Wash. Workers Seek to Reap More Fruit for Their Labors


SEATTLE — The sun-dappled orchards of eastern Washington--which produce 94% of America's apple exports--are growing more than just apples these days.

Workers gearing up for the backbreaking work of the harvest later this month have been eyeing the economy on the other side of the Cascade Mountains--the bonanza of Internet start-ups and stock options that have put more millionaires per capita in Seattle than anywhere in the nation.

As a result, what's growing in eastern Washington is a big dose of resentment--and a number of labor actions over issues ranging from wage structures to farm worker housing that could threaten the $4-billion-a-year apple harvest.

"The gap between urban wealth and rural poverty is getting larger all the time, and nowhere in the nation is the gap more severe than in Washington state," the Rev. John Boonstra of the Washington Assn. of Churches said recently.

Pickers Bring Battle to Seattle Market

The economic divide was crossed last week when a dozen striking workers from the rural Yakima Valley climbed into a van and drove over the mountains to Seattle's Pike Place Market, the upscale fruit-and-vegetable mart that's a stopping point for urban shoppers and tourists alike.

"The people that produced this beautiful fruit are now engaged in a desperate labor struggle to try to keep wage rollbacks from taking effect," United Farm Workers director Lupe Gamboa said as dozens of Mexican American workers shouted "Unity!" and held signs proclaiming "Say no to indentured servitude."

At issue, farm workers say, is a move over the last several years to pay pickers by the hour, rather than by the amount of fruit they harvest. Highly skilled pickers can see their wages reduced by 50% or more, Gamboa said, especially where growers have set pay at the minimum wage of $6.50 an hour.

But growers say there has been relatively little movement in a wage structure that traditionally has been split between an hourly and a piece rate--depending on the type of apple picked. And they contend overall compensation levels have been rising, not shrinking.

But wage structures aren't the only thing bringing workers out of the fields and into the streets.

There are growing demands for amnesty for the thousands of Mexican families who have worked the fields, often for years, without legal immigration documents. And Washington state has only begun to address concerns over migrant worker housing. Until this year, when high-quality tents began to appear in the orchards, migrant workers often had to camp out in their cars or sleep along nearby rivers for months at a time.

The U.S. and Mexican governments also are addressing complaints filed under the North American Free Trade Agreement that accuse the Washington apple industry of violating labor rights and threatening the health and safety of migrant workers.

The UFW and the Teamsters have been actively organizing in the fields and packinghouses over the last few years, giving voice to the growing sense of militancy.
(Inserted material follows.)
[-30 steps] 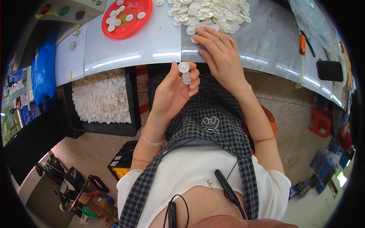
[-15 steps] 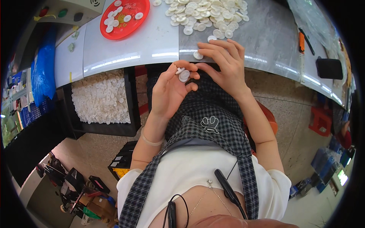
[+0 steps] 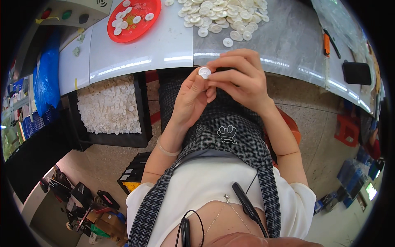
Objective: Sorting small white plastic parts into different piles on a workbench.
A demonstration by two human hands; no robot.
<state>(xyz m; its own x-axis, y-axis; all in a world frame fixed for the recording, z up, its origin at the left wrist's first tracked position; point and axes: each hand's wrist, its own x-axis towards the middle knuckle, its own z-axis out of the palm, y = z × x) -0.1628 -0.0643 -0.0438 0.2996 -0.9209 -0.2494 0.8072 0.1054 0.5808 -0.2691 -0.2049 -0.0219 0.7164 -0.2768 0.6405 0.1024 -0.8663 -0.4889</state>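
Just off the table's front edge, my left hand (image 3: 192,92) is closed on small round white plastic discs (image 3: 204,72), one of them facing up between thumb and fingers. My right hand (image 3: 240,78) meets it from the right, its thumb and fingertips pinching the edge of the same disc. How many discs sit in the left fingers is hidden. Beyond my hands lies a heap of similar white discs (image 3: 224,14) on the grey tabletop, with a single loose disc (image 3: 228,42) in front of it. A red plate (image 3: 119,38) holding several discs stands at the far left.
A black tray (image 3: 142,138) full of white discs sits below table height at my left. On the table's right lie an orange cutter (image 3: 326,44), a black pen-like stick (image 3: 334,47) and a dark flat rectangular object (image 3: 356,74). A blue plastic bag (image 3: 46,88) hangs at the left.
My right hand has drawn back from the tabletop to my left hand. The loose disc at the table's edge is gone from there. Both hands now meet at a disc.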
In early August, 4,000 farm workers marched down a state highway near the small farming town of Mattawa.

But last week's rally brought the issue into the heart of Seattle, where field workers in rough jeans and cowboy hats raised apples and clenched fists over their heads, catching the eyes of consumers.

"The minimum wage is not a livable wage if you have poor or no housing, poor or no health care, poor or no education, no protection from pesticides," Boonstra said.
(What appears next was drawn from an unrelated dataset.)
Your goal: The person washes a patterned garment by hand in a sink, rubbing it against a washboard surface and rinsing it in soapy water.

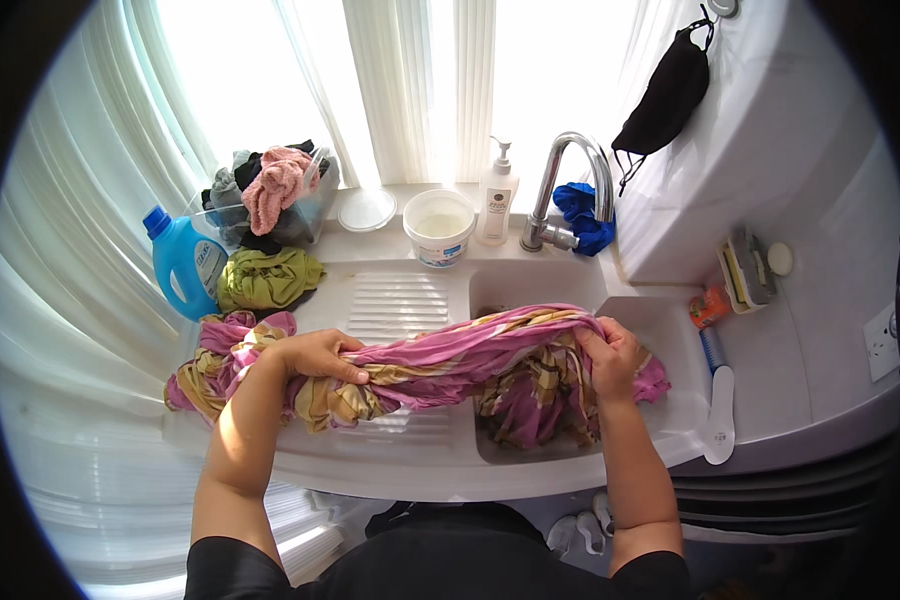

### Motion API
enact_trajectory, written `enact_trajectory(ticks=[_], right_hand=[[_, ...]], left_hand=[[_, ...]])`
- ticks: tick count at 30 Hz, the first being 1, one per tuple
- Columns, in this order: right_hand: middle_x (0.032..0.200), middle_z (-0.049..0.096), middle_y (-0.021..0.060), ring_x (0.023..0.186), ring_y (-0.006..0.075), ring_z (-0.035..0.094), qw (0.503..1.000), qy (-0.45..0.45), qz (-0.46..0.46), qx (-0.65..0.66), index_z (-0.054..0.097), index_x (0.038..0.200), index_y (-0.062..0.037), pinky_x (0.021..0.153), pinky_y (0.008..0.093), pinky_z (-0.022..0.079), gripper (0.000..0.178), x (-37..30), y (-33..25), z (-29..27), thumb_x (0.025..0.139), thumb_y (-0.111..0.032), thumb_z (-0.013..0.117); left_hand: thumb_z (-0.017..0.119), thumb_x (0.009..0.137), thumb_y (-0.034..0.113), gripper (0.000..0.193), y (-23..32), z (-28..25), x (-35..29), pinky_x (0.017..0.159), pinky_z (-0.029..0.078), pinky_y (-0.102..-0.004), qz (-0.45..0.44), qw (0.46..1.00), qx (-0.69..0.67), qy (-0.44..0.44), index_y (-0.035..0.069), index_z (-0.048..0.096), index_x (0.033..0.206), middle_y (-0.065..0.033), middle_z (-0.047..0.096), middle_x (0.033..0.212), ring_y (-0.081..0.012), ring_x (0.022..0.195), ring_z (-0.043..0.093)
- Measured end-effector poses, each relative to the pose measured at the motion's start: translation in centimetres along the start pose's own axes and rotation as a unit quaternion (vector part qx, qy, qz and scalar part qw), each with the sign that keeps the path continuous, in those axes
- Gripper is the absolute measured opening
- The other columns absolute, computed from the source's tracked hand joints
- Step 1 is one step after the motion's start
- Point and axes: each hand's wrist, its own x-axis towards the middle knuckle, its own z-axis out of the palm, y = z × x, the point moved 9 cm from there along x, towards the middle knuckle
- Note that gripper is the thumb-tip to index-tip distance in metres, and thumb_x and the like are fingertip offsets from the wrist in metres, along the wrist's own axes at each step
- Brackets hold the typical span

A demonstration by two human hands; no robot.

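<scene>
Grasping, left grip (315, 357): the fingers are curling round the pink and yellow patterned cloth (460, 355), with the thumb lying along it and pointing right.
Grasping, right grip (613, 355): the fingers are clasping the same cloth's gathered edge near its right end, pinching it against the thumb (how firmly, I cannot tell).
Cloth span: it is stretching in a loose bunch between the two grips, crossing above the ribbed drainer (400, 292) and the basin (540, 278).
Cloth ends: the left part is lying heaped at the drainer's left, just beside a green garment (268, 280); a fold is hanging into the basin, and a short pink piece is showing beyond the right grip.
Behind the cloth: a white tub (438, 238), a pump bottle (496, 208) and a chrome tap (536, 234) are standing in a row.
</scene>
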Motion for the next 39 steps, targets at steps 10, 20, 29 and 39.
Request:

Moreover, Gamboa said, the seasonal nature of the work means apple pickers bring in an average of $3,950 a year, according to the state Office of Employment Security.

"The work is very arduous. Even when we're paid on an hourly basis, the foremen keep pushing us to work harder and harder," said Lorenzo Jimenez, one of about 150 workers striking against Flat Top Orchards over the wage structure issue. He described standing on a 12-foot ladder with a bag strapped over his shoulders that approaches 35 pounds when it's full.

The workweek stretches to six days, or even seven at the height of the harvest. "By the end of the day, we feel . . . our back is about to break in two," Jimenez said.

Another striking worker, Benjamin Cerda, said that when he is paid at the piece rate, he normally earns about $12 an hour--not the $6.50 he's now being paid.

Workers said Flat Top Orchards was targeted because it moved to a minimum-wage pay scale at four of its five operations in the Yakima Valley.

Settlements have been reached with nine other small growers in the area, with some pay rates rising to $7 or $8 or even $10 an hour for senior employees.